3. L’analyse du lien de causalité
Dans Lamoureux, le tribunal s’était appuyé sur une preuve d’expert pour conclure qu’il n’y avait pas de causalité entre la faute de l’organisation et l’utilisation potentielle des données à des fins frauduleuses. Un demandeur devra donc vraisemblablement s’assurer de présenter une preuve suffisante – par présomption13 ou par expertise – indiquant que la fraude ou le vol d’identité allégué est une conséquence directe du vol de données.
En outre, il importe que le représentant des membres de l’action collective établisse le lien entre l’incident de sécurité informatique et l’atteinte à ses renseignements personnels.
Pour toute question concernant cet article ou la conformité générale à la législation québécoise en matière d’atteinte à la protection des renseignements personnels, nous vous invitons à communiquer avec notre groupe de Protection des données et de la vie privée.
[1] Article 4.7.2 de l’Annexe 1 de la Loi sur la protection des renseignements personnels et les documents électroniques. L.C. 2000, ch. 5.

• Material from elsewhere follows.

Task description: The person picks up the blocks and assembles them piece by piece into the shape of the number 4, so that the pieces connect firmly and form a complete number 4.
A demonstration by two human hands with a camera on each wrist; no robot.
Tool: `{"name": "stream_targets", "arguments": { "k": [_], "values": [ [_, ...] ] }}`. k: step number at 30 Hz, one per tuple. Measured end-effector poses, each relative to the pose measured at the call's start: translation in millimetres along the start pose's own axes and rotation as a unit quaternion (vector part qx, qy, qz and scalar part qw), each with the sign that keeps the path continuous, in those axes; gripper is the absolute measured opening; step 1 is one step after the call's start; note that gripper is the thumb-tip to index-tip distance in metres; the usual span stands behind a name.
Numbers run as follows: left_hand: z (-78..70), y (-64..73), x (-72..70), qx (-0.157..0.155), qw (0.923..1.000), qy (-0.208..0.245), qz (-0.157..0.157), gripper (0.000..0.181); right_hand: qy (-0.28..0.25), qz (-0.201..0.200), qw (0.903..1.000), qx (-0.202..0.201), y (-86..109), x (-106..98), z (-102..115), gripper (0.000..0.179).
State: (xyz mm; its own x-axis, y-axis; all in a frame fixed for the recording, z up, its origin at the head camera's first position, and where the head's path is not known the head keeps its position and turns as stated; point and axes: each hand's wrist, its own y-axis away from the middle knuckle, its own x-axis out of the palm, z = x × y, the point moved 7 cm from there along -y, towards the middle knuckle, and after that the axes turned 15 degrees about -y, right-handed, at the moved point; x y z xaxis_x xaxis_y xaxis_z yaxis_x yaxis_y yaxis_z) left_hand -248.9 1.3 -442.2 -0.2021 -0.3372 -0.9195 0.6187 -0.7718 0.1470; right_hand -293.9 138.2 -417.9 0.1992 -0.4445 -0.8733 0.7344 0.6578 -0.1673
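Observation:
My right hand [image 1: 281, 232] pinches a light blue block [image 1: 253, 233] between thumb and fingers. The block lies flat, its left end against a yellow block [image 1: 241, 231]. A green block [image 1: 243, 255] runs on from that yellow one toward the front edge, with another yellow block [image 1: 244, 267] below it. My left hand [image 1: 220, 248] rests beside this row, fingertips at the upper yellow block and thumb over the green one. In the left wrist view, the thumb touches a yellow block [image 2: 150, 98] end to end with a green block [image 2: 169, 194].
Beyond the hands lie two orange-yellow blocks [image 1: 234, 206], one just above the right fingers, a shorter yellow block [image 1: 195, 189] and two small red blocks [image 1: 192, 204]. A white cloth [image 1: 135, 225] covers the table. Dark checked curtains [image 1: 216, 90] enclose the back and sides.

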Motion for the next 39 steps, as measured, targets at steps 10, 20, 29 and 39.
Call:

[2] Sciscente c. Audi Canada inc., 2022 QCCS 2911, par. 33.
[3] Levy c. Nissan Canada, 2021 QCCA 682, par. 35.
[4] Loi sur la protection des renseignements personnels et les documents électroniques, L.C. 2000, ch. 5.
[5] Zuckerman c. MGM Resorts, 2022 QCCS 2914, par. 70.
[6] Sofio c. Organisme canadien de réglementation du commerce des valeurs mobilières (OCRCVM), 2015 QCCA 1820, par. 21-22.
[7] Lamoureux c. Organisme canadien de réglementation du commerce des valeurs mobilières (OCRCVM), 2021 QCCS 1093; Holcman c. Restaurant Brands International Inc., 2022 QCCS 3428, par. 37.
[8] Zuckerman c. Target Corporation, 2017 QCCS 110.
[9] Zuckerman c. Target Corporation, 2017 QCCS 110, par. 69; Sofio c. Organisme canadien de réglementation du commerce des valeurs mobilières (OCRCVM), 2015 QCCA 1820, par. 25.
[10] Sofio c. Organisme canadien de réglementation du commerce des valeurs mobilières (OCRCVM), 2015 QCCA 1820; Bourbonnière c. Yahoo! Inc., 2019 QCCS 2624; Mazzonna c. DaimlerChrysler Financial Services Canada Inc./Services financiers DaimlerChrysler inc., 2012 QCCS 958.
[11] Sofio c. Organisme canadien de réglementation du commerce des valeurs mobilières (OCRCVM), 2015 QCCA 1820, par. 19; Lamoureux c. Organisme canadien de réglementation du commerce des valeurs mobilières (OCRCVM), 2021 QCCS 1093, par. 72-73 et 93; Zuckerman c. Target Corporation, 2017 QCCS 110, par. 73.
[12] Sofio c. Organisme canadien de réglementation du commerce des valeurs mobilières (OCRCVM), 2015 QCCA 1820.
[13] Homsy c. Google, 2022 QCCS 722, par. 22.